- Opening Delimiter -

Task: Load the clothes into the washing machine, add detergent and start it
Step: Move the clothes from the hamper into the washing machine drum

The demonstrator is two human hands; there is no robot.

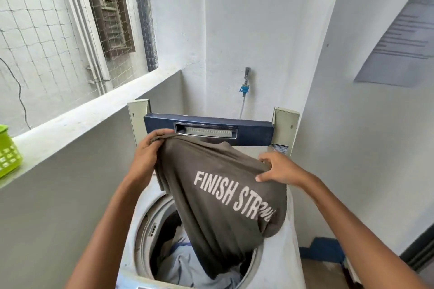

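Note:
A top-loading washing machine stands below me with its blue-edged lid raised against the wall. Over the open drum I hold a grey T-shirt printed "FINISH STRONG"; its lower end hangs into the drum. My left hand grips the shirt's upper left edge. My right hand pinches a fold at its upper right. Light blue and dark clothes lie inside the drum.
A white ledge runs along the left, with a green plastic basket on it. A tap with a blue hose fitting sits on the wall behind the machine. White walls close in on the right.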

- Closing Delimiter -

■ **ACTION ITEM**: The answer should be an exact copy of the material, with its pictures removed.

■ **OUTPUT**:
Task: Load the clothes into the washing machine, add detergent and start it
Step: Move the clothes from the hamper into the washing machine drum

The demonstrator is two human hands; there is no robot.


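Note:
A top-loading washing machine stands below me with its blue-edged lid raised against the wall. Over the open drum I hold a grey T-shirt printed "FINISH STRONG"; its lower end hangs into the drum. My left hand grips the shirt's upper left edge. My right hand pinches a fold at its upper right. Light blue and dark clothes lie inside the drum.
A white ledge runs along the left, with a green plastic basket on it. A tap with a blue hose fitting sits on the wall behind the machine. White walls close in on the right.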

For this exercise, nothing more remains to be done.